10.10 Desktop Applications

10.10.1 Spread Sheets

Spreadsheet applications present a two dimensional view of structured data where the field values are (possibly) mutually dependent. On the Emacspeak desktop, a speech-enabled spreadsheet application can be used to manipulate such data-driven documents ranging from simple cheque books and expense reports to complex investment portfolios. Where the traditional visual interface to spreadsheets is typically independent of the semantics of the data stored in the spreadsheet, the speech-enabled interface is derived from the meaning of the various fields making up the data. When presenting such information on a visual display, implicit visual layout can be used to cue the user to the meaning of different data fields.

On the other hand, in the case of an actively scrolling auditory display, the spoken output needs to explicitly convey both the value and interpretation of the different data items. In addition, the interface needs to enable an active dialog between user and application where the user is able to query the system about the possible meaning of a particular item of data.
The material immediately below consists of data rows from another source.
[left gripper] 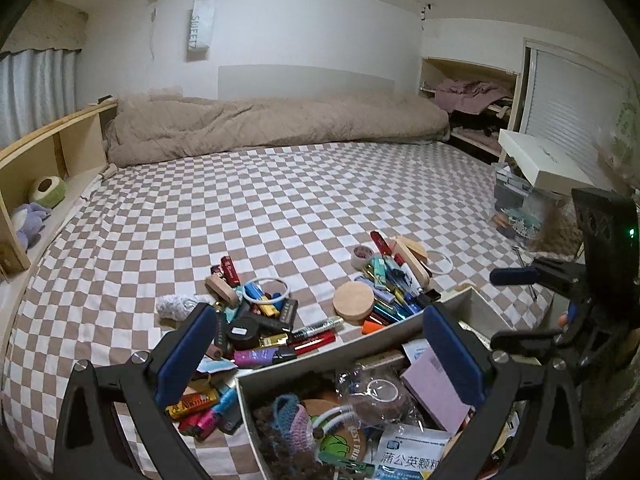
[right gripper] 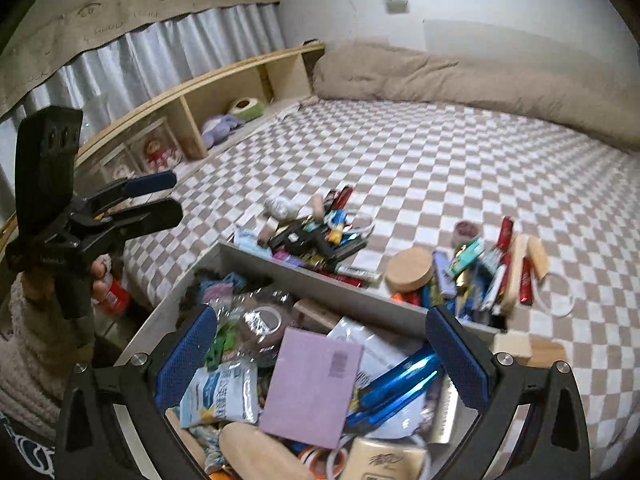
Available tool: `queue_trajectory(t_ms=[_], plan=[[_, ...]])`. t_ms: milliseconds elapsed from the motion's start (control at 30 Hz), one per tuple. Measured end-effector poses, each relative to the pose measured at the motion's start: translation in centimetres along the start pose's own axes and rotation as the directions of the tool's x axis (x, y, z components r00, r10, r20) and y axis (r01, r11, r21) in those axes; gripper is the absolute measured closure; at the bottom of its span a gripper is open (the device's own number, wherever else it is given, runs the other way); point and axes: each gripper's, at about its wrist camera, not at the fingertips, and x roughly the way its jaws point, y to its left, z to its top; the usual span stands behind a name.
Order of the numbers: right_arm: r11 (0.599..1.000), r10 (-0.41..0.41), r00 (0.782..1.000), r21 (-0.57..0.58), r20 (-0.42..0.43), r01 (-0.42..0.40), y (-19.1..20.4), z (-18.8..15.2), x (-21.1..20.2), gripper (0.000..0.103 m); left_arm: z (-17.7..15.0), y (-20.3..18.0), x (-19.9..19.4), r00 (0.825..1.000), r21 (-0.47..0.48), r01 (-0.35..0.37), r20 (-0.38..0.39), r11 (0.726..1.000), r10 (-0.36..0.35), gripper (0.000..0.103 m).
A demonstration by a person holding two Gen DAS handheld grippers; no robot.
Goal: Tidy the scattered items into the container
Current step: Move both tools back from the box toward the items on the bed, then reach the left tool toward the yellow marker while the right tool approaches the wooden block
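Left gripper (left gripper: 316,354) spread wide and empty, poised over the near-left corner of the container (left gripper: 360,344). Right gripper (right gripper: 322,354) likewise parted, clasping nothing, directly above the container's heaped contents — a lilac notepad (right gripper: 310,390), a shiny blue tube (right gripper: 394,386), a white sachet (right gripper: 220,394) with blue print. Beyond the container's far wall, loose on the checkered bed (left gripper: 280,184): a round wooden lid (left gripper: 354,302) just beside a cluster of pens and markers (left gripper: 394,280); further left of the container, a second pile of lighters and small items (left gripper: 256,320), some spilling down along its left side. Well past the container, a rumpled beige duvet (left gripper: 260,124) against the wall.
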Motion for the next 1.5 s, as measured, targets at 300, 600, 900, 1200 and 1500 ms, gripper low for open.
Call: queue_trajectory(t_ms=[300, 600, 900, 1200, 1500], plan=[[0.993, -0.107, 0.983, -0.033, 0.148, 0.113, -1.6, 2.8, -3.9, 0.000, 2.2, 2.1, -1.9, 0.996, -0.020, -0.059, 0.073, 0.998, 0.060, 0.000], [0.985, -0.160, 0.963, -0.028, 0.218, 0.170, -3.5, 5.1, -5.4, 0.000, 4.3, 5.2, -2.7, 0.983, -0.086, -0.114, 0.136, 0.990, 0.125, 0.000], [0.973, -0.225, 0.945, 0.102, 0.238, 0.206, -8.3, 4.7, -4.5, 0.000, 2.9, 8.8, 0.7, 0.980, -0.158, -0.166, 0.081, 0.973, 0.181, 0.000], [0.941, -0.269, 0.950, 0.252, 0.158, 0.225, -12.8, 3.3, -2.8, 0.000, -0.5, 13.2, 5.1, 0.964, -0.218, -0.265, -0.024, 0.939, 0.266, 0.000], [0.910, -0.260, 0.952, 0.372, 0.163, 0.185, -16.6, 0.6, -1.9, 0.000, -5.3, 17.5, 8.4, 0.905, -0.224, -0.412, -0.210, 0.883, 0.369, 0.000]])
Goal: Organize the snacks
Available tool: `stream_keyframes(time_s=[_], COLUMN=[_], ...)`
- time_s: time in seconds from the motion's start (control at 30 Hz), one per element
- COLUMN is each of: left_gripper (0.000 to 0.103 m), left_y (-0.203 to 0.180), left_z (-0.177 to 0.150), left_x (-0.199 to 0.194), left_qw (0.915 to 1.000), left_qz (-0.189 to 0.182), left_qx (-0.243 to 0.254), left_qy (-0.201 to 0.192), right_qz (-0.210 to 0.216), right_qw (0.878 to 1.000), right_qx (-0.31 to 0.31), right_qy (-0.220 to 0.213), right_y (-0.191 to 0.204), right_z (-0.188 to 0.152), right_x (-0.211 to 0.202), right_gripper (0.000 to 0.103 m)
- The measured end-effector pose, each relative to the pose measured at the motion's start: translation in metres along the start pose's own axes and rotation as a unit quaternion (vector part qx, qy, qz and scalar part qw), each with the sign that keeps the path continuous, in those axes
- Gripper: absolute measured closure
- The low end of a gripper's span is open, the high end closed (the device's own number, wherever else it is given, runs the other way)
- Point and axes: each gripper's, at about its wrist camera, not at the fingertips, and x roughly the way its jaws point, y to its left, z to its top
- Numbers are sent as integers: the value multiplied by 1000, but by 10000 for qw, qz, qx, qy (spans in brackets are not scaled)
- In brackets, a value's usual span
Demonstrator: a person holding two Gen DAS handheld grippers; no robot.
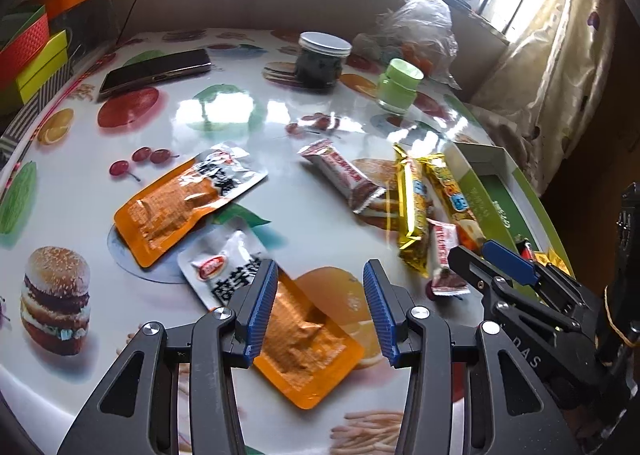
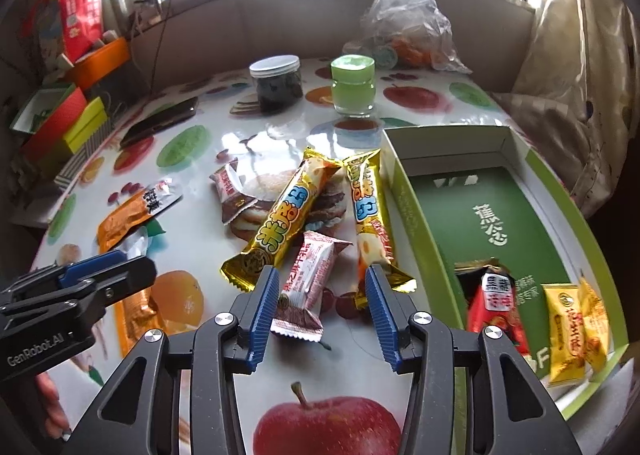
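My left gripper [image 1: 320, 271] is open just above an orange pouch [image 1: 304, 343] that lies flat on the fruit-print table [image 1: 240, 115]. A second orange pouch [image 1: 176, 207] lies further left. My right gripper [image 2: 323, 273] is open, and a pink-and-white wrapped snack [image 2: 308, 287] lies on the table between its fingers, untouched by the pads. Two yellow bars [image 2: 284, 223] [image 2: 368, 207] lie just beyond it. At the right stands a green box [image 2: 404, 183] that holds a red pack [image 2: 496, 307] and yellow packs [image 2: 572, 331].
A dark jar with a white lid [image 2: 276, 83], a green jar [image 2: 352, 83] and a plastic bag [image 2: 408, 23] stand at the table's back. A phone [image 1: 156, 71] lies at the back left. Coloured boxes [image 2: 68, 123] are stacked along the left edge.
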Motion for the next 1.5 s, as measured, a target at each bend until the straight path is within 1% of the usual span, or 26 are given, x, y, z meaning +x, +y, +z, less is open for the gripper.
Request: stream_keyframes(time_s=[0.23,0.3,0.37,0.47,0.67,0.8,0.97,1.07,1.2,1.3,1.4,1.5], left_gripper=[57,57,57,57,57,57,57,57,57,57,57,57], left_y=[12,16,21,28,39,44,48,50,53,54,56,55], left_z=[3,4,4,4,1,-5,-13,-17,-19,-18,-18,-18], left_x=[2,2,2,0,-4,-6,-11,-11,-12,-13,-14,-13], left_qw=[9999,9999,9999,9997,9993,9992,9986,9982,9980,9978,9976,9976], left_qz=[13,17,31,89,166,244,306,339,340,360,343,345], left_qx=[-107,-140,-168,-218,-320,-317,-410,-444,-497,-523,-558,-538], left_qy=[-3,-4,-11,-25,-14,67,147,196,211,200,203,264], right_qz=[-32,-50,-36,-36,190,365,541,690,859,1035,1189,1540], right_qw=[9999,9998,9997,9996,9994,9989,9977,9946,9896,9856,9834,9797], right_qx=[-79,-101,-114,-162,-156,-124,-322,-679,-1089,-1264,-1279,-1144], right_qy=[128,181,223,222,243,259,270,365,384,427,492,575], right_y=[6,7,8,10,14,18,33,53,75,86,90,88], right_z=[3,2,2,1,-3,-8,-16,-24,-32,-35,-37,-38], right_x=[14,18,21,21,18,13,6,5,1,0,2,4], right_gripper=[66,70,78,84,84,84,84,84,84,84,84,84])
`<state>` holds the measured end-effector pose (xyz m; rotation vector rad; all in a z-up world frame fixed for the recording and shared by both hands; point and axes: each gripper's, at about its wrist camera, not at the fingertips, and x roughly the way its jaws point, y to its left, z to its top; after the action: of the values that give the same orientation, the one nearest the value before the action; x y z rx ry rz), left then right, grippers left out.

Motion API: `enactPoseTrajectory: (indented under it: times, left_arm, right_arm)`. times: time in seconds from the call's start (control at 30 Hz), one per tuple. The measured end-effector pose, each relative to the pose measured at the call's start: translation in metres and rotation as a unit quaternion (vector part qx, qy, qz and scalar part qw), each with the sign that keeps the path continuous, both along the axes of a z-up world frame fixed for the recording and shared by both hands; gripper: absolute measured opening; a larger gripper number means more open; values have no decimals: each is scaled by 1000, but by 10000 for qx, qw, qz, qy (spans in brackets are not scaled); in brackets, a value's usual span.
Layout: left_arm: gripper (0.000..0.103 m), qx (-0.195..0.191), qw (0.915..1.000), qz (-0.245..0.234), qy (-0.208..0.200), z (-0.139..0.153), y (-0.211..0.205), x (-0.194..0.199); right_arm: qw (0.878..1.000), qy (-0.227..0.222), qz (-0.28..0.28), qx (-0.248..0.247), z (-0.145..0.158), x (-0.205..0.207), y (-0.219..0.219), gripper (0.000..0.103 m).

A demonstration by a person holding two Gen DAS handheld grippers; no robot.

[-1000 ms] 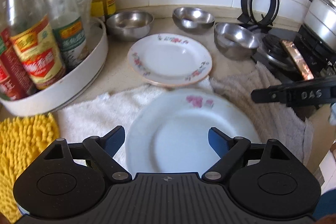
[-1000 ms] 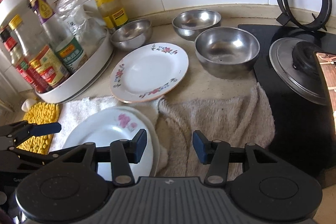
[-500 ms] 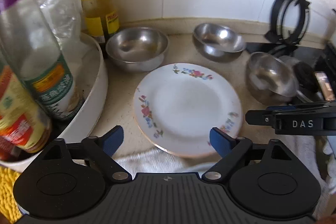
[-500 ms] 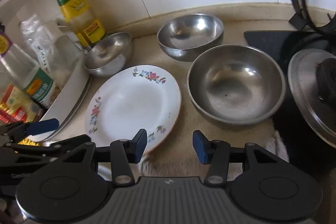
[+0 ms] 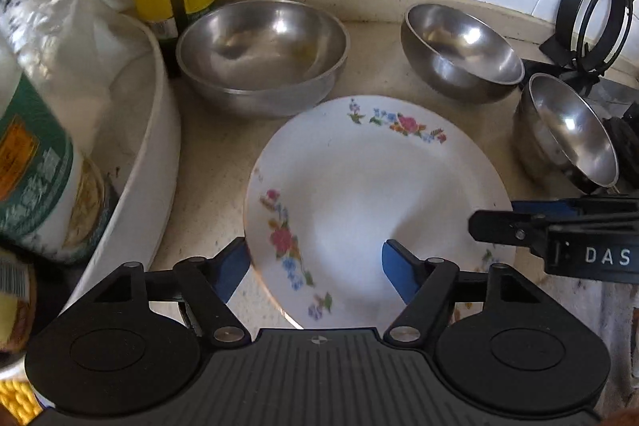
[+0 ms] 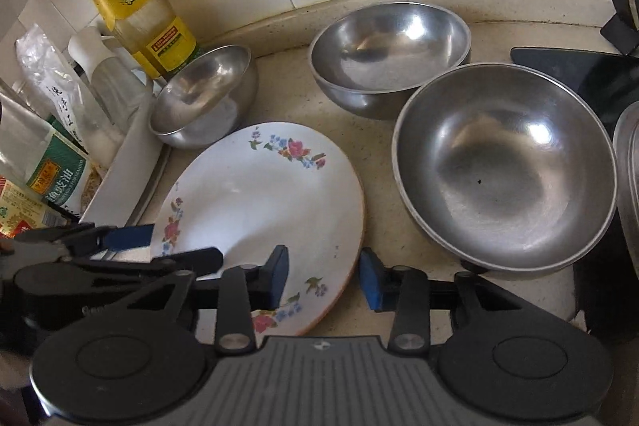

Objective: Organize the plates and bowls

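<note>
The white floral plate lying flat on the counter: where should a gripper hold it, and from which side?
Grip the white floral plate by its thin near rim, one finger above, one below. The steel bowls crowd the far sides.

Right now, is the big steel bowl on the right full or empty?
Empty. In the right wrist view the big bowl shows its bare, shiny inside down to the bottom, with only a tiny dark speck there.

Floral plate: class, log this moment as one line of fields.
step: approach | target: floral plate | left hand-held gripper: open, straddling left rim | right hand-held gripper: open, straddling right rim | plate: on counter
</note>
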<state>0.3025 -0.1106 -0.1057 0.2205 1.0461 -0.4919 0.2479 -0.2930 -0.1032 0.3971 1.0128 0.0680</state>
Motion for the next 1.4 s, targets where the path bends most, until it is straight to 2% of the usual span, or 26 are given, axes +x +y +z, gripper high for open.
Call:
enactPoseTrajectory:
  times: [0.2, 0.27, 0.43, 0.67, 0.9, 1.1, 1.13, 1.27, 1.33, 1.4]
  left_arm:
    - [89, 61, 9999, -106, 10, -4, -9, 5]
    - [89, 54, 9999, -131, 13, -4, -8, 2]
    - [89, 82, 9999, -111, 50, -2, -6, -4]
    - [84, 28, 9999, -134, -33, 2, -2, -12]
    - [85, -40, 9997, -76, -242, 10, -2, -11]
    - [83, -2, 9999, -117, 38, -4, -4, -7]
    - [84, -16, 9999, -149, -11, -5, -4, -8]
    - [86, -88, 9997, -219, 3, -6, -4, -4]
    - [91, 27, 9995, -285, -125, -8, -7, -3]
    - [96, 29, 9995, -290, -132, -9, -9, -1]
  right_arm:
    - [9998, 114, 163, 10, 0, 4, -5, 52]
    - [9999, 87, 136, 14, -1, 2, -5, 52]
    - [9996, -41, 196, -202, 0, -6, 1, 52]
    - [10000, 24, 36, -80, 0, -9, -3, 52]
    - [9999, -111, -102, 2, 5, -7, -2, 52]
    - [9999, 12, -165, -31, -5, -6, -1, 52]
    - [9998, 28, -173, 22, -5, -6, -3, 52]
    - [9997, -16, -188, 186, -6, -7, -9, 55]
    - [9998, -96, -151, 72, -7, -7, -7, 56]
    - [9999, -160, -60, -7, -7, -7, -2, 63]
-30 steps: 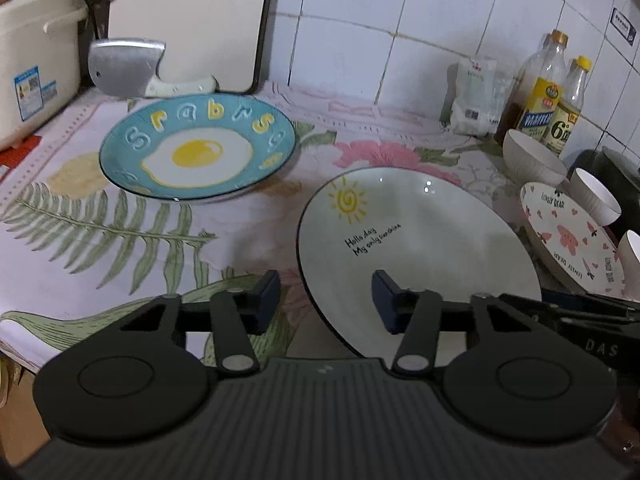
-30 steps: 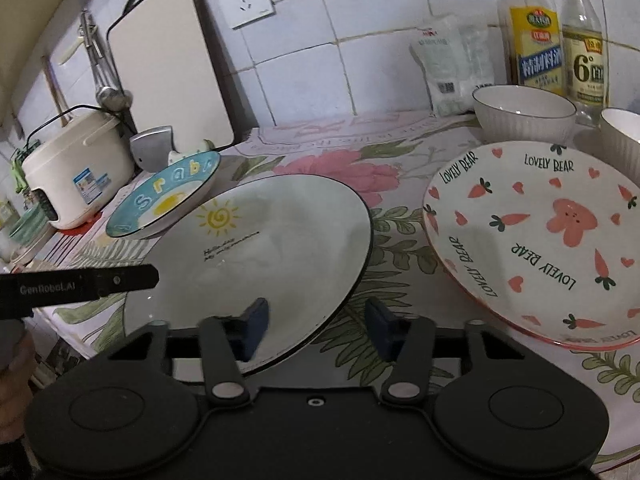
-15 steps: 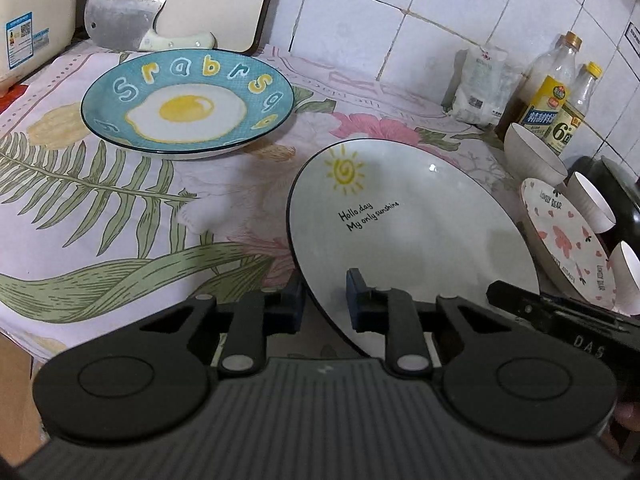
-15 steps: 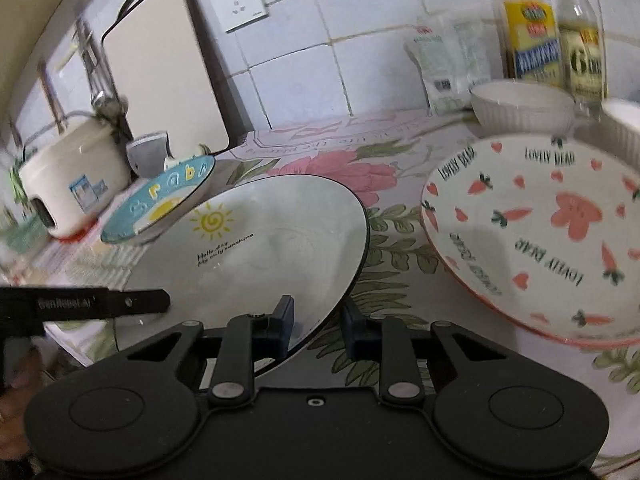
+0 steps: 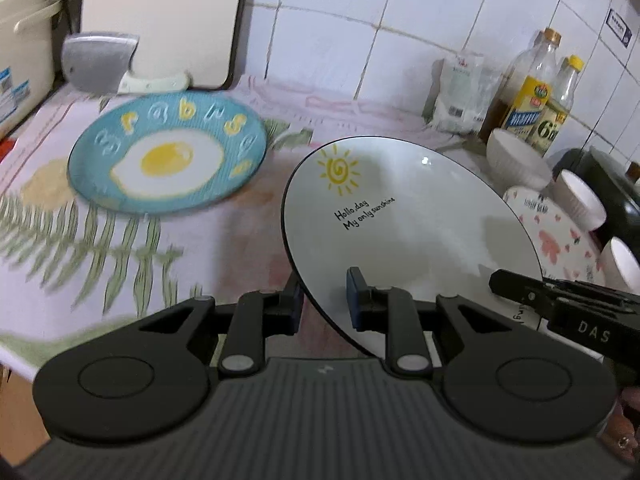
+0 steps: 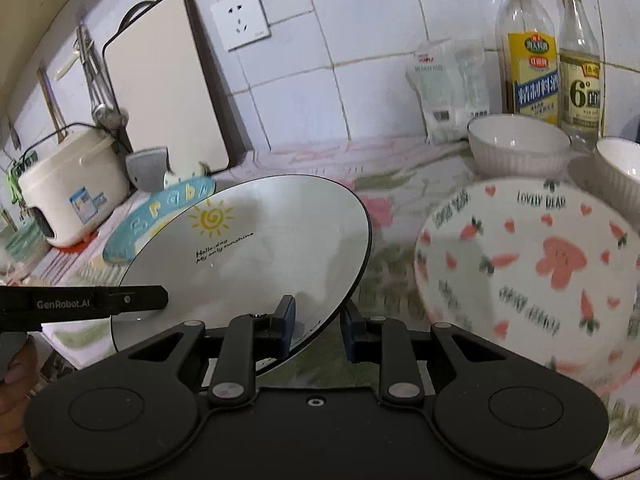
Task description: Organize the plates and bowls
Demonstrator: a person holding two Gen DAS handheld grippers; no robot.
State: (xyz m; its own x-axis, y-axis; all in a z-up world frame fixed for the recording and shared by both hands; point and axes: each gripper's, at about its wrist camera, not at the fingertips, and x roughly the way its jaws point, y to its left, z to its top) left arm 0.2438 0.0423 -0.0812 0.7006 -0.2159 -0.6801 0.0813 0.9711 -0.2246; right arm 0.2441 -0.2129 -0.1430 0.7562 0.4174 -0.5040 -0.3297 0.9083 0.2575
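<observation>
A white plate with a yellow sun drawing (image 5: 408,224) (image 6: 256,248) is lifted off the counter and tilted. My left gripper (image 5: 325,300) is shut on its near left rim. My right gripper (image 6: 318,322) is shut on its near right rim. A blue plate with a fried-egg picture (image 5: 168,156) (image 6: 160,216) lies flat on the cloth to the left. A white plate with pink carrots and a bear (image 6: 528,276) (image 5: 556,236) lies to the right. White ribbed bowls (image 6: 516,144) (image 5: 516,160) stand behind it.
A cleaver (image 5: 100,64), a cutting board (image 6: 168,84) and a rice cooker (image 6: 68,184) stand at the back left. Two oil and vinegar bottles (image 6: 528,56) and a white bag (image 6: 452,88) stand against the tiled wall. The counter's front edge is near my left gripper.
Both grippers closed on the sun plate's rim, then raised it off the cloth; its far edge now tilts up and hides part of the blue plate in the right wrist view.
</observation>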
Finally, the aural interface needs to enable multiple views of the display. In the visual interface, such multiple views are automatically enabled by the two dimensional layout combined with the eye’s ability to move rapidly around the layout structure. Thus, while viewing any particular row of a portfolio, one can immediately see the current total value as well as the net gain or loss. The Emacs spread-sheet package dismal can be retrieved from ftp://cs.nyu.edu/pub/local/fox/dismal.

10.10.2 Forms Mode

Forms mode an Emacs mode designed to edit structured data records like the line shown from file /etc/passwd presents a user-friendly visual interface that displays the field name along with the field value. The user can edit the field value and save the file, at which point the data is written out using the underlying : delimited representation. Mode forms provides a flexible interface to associating meaning to the fields of such structured data files. For details on it use, see the forms-mode section of the online Emacs info documentation.

10.10.3 OCR — Reading Print Documents

Module emacspeak-ocr implements an OCR (Optical Character Recognition) front-end for the Emacspeak desktop.

Page image is acquired using tools from package SANE (Scanner Access Now Easy). The acquired image is run through the OCR engine if one is available, and the results placed in a buffer that is suitable for browsing the results. This buffer is placed in mode emacspeak-ocr-mode a specialized mode for reading and scanning documents.

10.10.3.1 Emacspeak OCR Mode

Emacspeak OCR mode is a special major mode for document scanning and OCR.

Pre-requisites:

  • A working scanner back-end like SANE on Linux.
  • An OCR engine.

Make sure your scanner back-end works, and that you have the utilities to scan a document and acquire an image as a tiff file. Then set variable emacspeak-ocr-scan-image-program to point at this utility. By default, this is set to ‘scanimage’ which is the image scanning utility provided by SANE.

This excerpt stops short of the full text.